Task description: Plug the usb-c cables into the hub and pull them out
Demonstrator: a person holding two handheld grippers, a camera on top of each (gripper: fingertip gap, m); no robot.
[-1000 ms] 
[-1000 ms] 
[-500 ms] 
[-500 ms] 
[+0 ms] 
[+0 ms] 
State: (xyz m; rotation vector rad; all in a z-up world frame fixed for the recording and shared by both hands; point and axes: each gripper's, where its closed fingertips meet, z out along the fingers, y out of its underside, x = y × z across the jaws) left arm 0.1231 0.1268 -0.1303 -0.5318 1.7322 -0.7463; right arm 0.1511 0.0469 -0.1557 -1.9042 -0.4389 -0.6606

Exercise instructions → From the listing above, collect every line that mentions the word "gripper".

Exercise answer →
Demonstrator: a person holding two handheld grippers, a camera on top of each (gripper: fingertip gap, m); no robot.
State: (xyz m; rotation vector rad; all in a z-up world frame fixed for the recording and shared by both hands; point and axes: each gripper's, where its closed fingertips meet, z out along the fingers, y out of its underside, x = y × z across the jaws) left arm 0.1231 0.1268 -0.1303 -0.5318 1.7322 -0.7463; right arm 0.1511 0.0469 -0.1557 -1.9042 -0.4389 -0.6606

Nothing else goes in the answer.